Segment Open

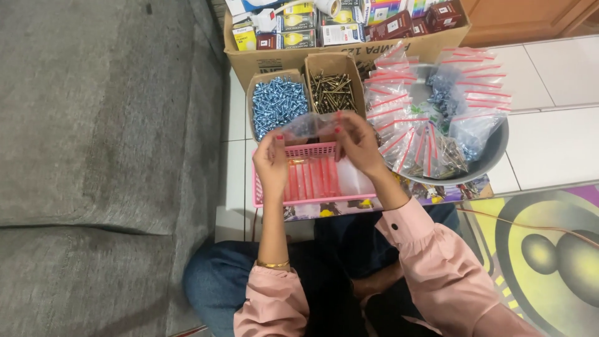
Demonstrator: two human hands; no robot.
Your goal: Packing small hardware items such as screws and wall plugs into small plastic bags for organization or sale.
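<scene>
Pinching a small clear zip bag (pixel 310 125), the left hand (pixel 272 163) and right hand (pixel 357 145) each gripped one end. It hung above a pink plastic basket (pixel 312 180).

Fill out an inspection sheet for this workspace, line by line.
Surface: white tiled floor, with a colourful mat at right.
Job's things: small clear bag held over a pink plastic basket; a box of silver screws and a box of dark screws just behind.
Clutter: grey bowl piled with red-striped filled bags; large cardboard box of small cartons.
Grippers: left hand and right hand pinch the bag between their fingers.
Cables: thin orange cord across the mat.
Surroundings: grey sofa at left; wooden cabinet behind.
</scene>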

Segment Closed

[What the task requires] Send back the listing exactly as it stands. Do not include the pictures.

[Answer to this task]
Demonstrator: two human hands; no robot.
Your goal: Packing small hardware items such as screws and wall plugs into small plastic bags for organization or sale.
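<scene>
Pinching a small clear zip bag (pixel 310 125), the left hand (pixel 272 163) and right hand (pixel 357 145) each gripped one end. It hung above a pink plastic basket (pixel 312 180).

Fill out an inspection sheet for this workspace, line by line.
Surface: white tiled floor, with a colourful mat at right.
Job's things: small clear bag held over a pink plastic basket; a box of silver screws and a box of dark screws just behind.
Clutter: grey bowl piled with red-striped filled bags; large cardboard box of small cartons.
Grippers: left hand and right hand pinch the bag between their fingers.
Cables: thin orange cord across the mat.
Surroundings: grey sofa at left; wooden cabinet behind.
</scene>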

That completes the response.